| What is required |
When you restate the data, keep every word as it is and drop the images.

Dataset content START

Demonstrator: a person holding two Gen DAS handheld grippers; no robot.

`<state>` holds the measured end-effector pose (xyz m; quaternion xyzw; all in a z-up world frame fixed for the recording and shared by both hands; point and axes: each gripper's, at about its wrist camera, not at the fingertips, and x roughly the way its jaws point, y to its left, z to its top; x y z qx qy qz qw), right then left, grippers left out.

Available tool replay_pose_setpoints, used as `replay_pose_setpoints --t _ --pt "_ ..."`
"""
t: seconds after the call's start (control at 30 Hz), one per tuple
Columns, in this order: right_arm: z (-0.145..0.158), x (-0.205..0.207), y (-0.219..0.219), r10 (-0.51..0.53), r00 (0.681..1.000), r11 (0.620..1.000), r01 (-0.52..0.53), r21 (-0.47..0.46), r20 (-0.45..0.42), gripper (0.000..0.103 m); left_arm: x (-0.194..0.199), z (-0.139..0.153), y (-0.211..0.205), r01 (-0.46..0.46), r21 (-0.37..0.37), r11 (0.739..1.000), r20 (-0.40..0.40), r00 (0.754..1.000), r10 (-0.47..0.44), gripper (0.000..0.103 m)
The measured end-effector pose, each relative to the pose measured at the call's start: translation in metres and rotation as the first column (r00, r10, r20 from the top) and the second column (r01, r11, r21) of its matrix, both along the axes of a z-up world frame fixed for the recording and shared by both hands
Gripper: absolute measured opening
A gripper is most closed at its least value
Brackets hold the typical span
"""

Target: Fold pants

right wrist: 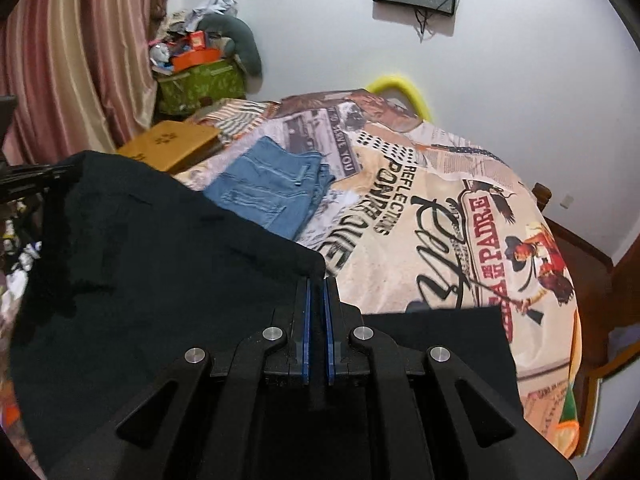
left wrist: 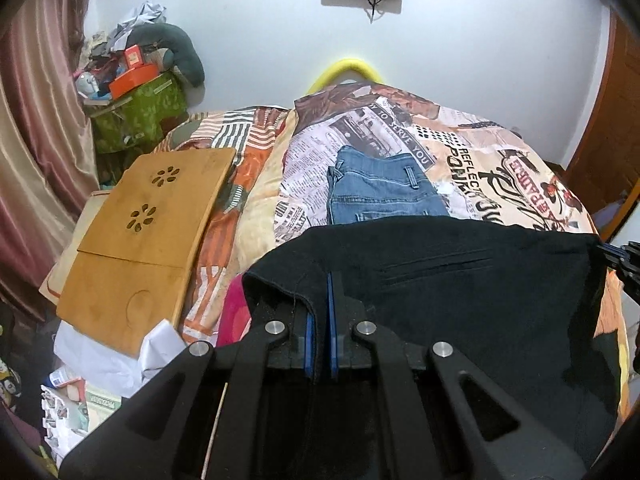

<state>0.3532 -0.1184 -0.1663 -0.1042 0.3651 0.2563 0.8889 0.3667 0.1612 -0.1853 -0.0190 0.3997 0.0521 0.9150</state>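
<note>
Black pants (left wrist: 460, 280) hang stretched between my two grippers above the printed bedspread (left wrist: 500, 160). My left gripper (left wrist: 319, 300) is shut on the pants' left edge. My right gripper (right wrist: 317, 292) is shut on the pants' (right wrist: 160, 264) right corner; it also shows at the right edge of the left wrist view (left wrist: 616, 256). A lower part of the black pants (right wrist: 452, 336) lies on the bed below the right gripper. The cloth hides the bed beneath it.
Folded blue jeans (left wrist: 380, 192) lie on the bed beyond the black pants, also in the right wrist view (right wrist: 272, 192). A wooden lap tray (left wrist: 148, 240) rests at the bed's left. A cluttered green box (left wrist: 136, 116) stands by the curtain. A wooden bed frame (right wrist: 580, 256) runs along the right.
</note>
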Motion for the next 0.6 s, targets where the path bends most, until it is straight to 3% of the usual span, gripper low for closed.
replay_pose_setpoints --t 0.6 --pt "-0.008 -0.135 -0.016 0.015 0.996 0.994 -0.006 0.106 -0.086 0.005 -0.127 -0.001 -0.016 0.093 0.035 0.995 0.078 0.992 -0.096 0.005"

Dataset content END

| Exercise solution |
Demonstrator: a person holding two Gen DAS handheld grippers; no robot.

`<state>` holds the measured end-effector pose (xyz m; quaternion xyzw; all in a z-up world frame fixed for the recording and shared by both hands; point and axes: each gripper's, at about its wrist camera, not at the fingertips, and x roughly the way its jaws point, y to its left, z to its top; x y z qx qy qz qw), right then left, grippers left out.

Available tool replay_pose_setpoints, used as `replay_pose_setpoints --t _ --pt "_ ..."`
"""
t: seconds after the call's start (control at 30 Hz), one per tuple
Columns, in this order: right_arm: z (-0.145..0.158), x (-0.205..0.207), y (-0.219..0.219), r10 (-0.51..0.53), r00 (0.681..1.000), r11 (0.620..1.000), r01 (-0.52..0.53), r21 (-0.47..0.46), r20 (-0.45..0.42), gripper (0.000..0.103 m); left_arm: x (-0.194..0.199), z (-0.139..0.153), y (-0.211..0.205), r01 (-0.46..0.46), r21 (-0.37..0.37), r11 (0.739..1.000), r20 (-0.40..0.40), r00 (0.754..1.000), r10 (-0.47..0.44), gripper (0.000..0.103 m)
The measured end-effector pose, each relative to the pose measured at the call's start: translation in metres and rotation as the first column (r00, r10, r20 from the top) and the second column (r01, r11, r21) of its matrix, both along the axes of a z-up world frame fixed for the recording and shared by both hands
Gripper: absolute measured opening
A gripper is most closed at its least value
Brackets hold the typical span
"""

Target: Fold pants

right wrist: 
left wrist: 

<state>0.3532 -0.1184 -0.1663 -0.1042 0.3651 0.2563 0.8889 0.3667 0.1612 -0.1853 -0.0190 0.3997 0.0521 0.9150</state>
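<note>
Black pants (left wrist: 460, 280) hang stretched between my two grippers above the printed bedspread (left wrist: 500, 160). My left gripper (left wrist: 319, 300) is shut on the pants' left edge. My right gripper (right wrist: 317, 292) is shut on the pants' (right wrist: 160, 264) right corner; it also shows at the right edge of the left wrist view (left wrist: 616, 256). A lower part of the black pants (right wrist: 452, 336) lies on the bed below the right gripper. The cloth hides the bed beneath it.
Folded blue jeans (left wrist: 380, 192) lie on the bed beyond the black pants, also in the right wrist view (right wrist: 272, 192). A wooden lap tray (left wrist: 148, 240) rests at the bed's left. A cluttered green box (left wrist: 136, 116) stands by the curtain. A wooden bed frame (right wrist: 580, 256) runs along the right.
</note>
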Motion for the next 0.6 s, targets where the path bends most, until it is straight to 3% of the usual span, gripper low for closed.
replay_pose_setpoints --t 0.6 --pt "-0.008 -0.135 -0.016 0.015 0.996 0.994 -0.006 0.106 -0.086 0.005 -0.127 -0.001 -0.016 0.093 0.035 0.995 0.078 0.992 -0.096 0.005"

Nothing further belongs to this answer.